Buck snorts a laugh, rubbing his disbelieving smile against his sleeve. "Believe me, it wouldn't be the first time you saw me on the 6 o'clock news."

The guy gives Buck a curious tilt of his head, so Buck clarifies, "Do you remember a few years back when that kid was mailing bombs to people and he rigged that fire engine to explode? And it fell on that firefighter?" At the guy's slow, wary nod, he continues, "I was the, uh, firefighter."

At that, the guy sits up and his gaze goes so sharp that Buck wants to call Jay over and have him slice up some bratwurst on it. "You're with the 118."

Buck blinks, and then the guy introduces himself... as LAFD firefighter pilot Tommy Kinard, who'd gotten his start at Buck's own damn station. Who knew both Chimney and Hen when they were probies, and who watched Bobby walk in and turn the place into a house Tommy could be proud to be part of. Who had been their air support during the Doheny Park gas leak incident.

"That was you?" Buck glances down at the bar counter to make sure it hadn't cracked when his jaw hit it. "Chimney told us afterwards he'd called in a favor from an old friend."

Tommy grins and jauntily points to himself with his glass. "Except Howie was cashing in on a favor I owed him, which means I only owe him like 973 more now."

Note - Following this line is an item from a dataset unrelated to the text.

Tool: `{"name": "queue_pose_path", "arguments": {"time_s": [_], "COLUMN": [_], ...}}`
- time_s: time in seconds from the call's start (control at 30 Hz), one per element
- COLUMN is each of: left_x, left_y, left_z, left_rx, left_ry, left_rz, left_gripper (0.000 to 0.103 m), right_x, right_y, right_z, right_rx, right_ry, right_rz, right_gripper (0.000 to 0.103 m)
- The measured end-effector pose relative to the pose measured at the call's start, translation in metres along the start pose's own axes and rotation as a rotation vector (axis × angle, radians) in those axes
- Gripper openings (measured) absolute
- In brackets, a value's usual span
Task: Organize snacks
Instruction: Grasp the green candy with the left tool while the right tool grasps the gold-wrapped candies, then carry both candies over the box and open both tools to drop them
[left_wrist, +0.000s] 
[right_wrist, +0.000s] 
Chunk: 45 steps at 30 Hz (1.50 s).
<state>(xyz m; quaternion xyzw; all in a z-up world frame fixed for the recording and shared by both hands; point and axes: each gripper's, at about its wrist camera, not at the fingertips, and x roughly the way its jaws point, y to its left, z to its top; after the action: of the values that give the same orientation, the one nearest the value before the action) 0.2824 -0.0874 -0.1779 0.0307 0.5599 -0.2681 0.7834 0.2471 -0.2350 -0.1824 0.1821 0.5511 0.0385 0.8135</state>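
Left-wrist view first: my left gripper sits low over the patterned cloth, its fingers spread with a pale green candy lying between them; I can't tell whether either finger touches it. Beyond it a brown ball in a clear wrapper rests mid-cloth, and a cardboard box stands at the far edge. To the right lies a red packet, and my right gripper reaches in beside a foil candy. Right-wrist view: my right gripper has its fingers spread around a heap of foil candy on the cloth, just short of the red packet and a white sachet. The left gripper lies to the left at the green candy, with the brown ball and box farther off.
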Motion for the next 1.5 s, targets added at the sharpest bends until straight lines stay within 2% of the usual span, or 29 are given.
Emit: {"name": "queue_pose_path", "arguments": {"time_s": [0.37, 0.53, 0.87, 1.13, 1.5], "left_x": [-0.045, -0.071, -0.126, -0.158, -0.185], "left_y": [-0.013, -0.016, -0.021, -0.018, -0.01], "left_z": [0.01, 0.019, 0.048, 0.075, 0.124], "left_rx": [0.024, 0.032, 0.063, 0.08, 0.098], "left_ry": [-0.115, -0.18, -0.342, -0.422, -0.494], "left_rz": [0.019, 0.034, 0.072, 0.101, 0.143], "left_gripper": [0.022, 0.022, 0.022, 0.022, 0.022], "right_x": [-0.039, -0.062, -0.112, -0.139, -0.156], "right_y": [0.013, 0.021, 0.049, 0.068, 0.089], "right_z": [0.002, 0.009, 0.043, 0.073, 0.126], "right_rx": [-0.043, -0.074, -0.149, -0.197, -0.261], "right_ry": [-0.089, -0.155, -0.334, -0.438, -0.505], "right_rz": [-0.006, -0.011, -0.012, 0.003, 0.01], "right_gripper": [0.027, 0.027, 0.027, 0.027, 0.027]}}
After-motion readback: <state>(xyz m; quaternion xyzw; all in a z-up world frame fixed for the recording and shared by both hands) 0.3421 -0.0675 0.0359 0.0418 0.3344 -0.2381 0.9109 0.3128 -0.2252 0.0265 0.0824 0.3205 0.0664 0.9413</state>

Over a round of drinks—another Maximator for Buck and a seltzer with lime for Tommy—Buck tells Tommy about who's at the 118 now and confirms which of "the most batshit insane stories I've heard about you guys" are true. He tells Tommy about the rollercoaster ride that was his recovery from the explosion, and then follows that up with being caught in the tsunami and being struck by lightning. In return, Tommy regales him with army stories, including the time he landed a burning helicopter under enemy fire, and his favorite calls from his time with the 118—the fucking rooster has Buck practically crying laughing into his arms. He also tells Buck about Hen's fearlessness in standing up to their asshole captain who was voted the LAFD's Most Likely To Have Been At The White House On January 6th, and how Chimney saved Tommy's literal life. He tells Buck that without Bobby showing up and making them into a family of sorts, without him being in their corner even when they didn't trust him not to abandon them like all their other captains, Tommy never would've found his way back to the sky.

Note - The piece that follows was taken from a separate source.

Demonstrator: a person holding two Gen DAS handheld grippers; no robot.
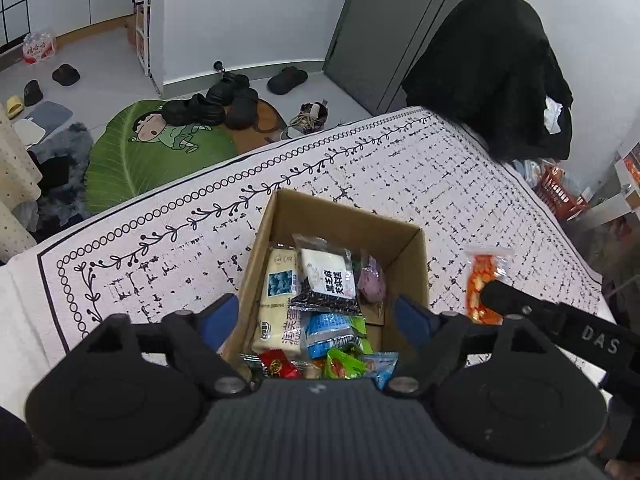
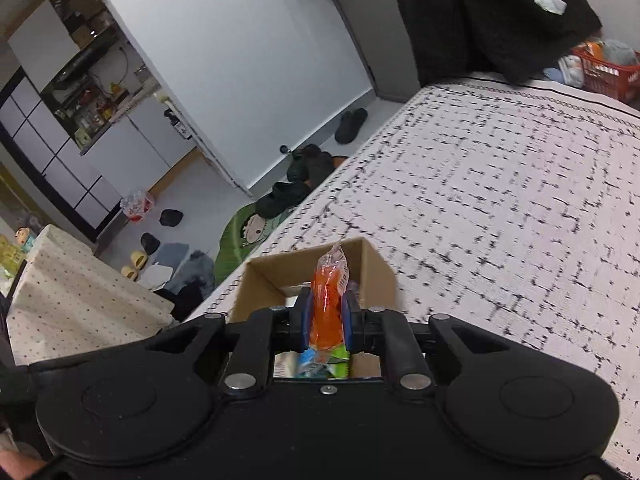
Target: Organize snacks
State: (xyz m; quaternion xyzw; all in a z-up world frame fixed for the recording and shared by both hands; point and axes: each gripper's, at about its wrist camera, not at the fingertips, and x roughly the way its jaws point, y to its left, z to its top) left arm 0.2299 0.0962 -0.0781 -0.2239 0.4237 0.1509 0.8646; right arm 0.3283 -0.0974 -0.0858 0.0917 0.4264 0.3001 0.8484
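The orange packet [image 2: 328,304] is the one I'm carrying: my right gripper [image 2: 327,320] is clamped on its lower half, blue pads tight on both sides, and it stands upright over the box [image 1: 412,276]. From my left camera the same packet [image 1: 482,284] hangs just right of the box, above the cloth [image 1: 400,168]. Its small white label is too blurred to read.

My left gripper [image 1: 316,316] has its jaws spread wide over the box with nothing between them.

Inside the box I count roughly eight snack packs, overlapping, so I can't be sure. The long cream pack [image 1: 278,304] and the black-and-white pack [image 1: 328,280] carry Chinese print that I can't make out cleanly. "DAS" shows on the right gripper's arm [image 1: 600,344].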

Then Tommy gleefully drops a pipe bomb into the scant space between them with, "And you never would've joined the 118."

Buck squeezes his eyes shut to try and make his brain stop feeling so swimmy. "W-What? What does that mean?" His tongue is too big for his mouth. His words taste a bit funny, like they're mushy. He hopes Tommy hasn't noticed.

"You said you joined in 2017. That's when I left," Tommy says, the corners of his eyes crinkling. "I'm pretty sure you were the one who took my spot."

Buck untucks one of his arms so he can reach up to touch the hills and valleys running down Tommy's cheeks, then realizes that probably would be rude and tries to play it off like he was going to scratch the back of his own head. All he does is knock over one of his empty glasses. It takes a few clumsy tries before he successfully stands it back up.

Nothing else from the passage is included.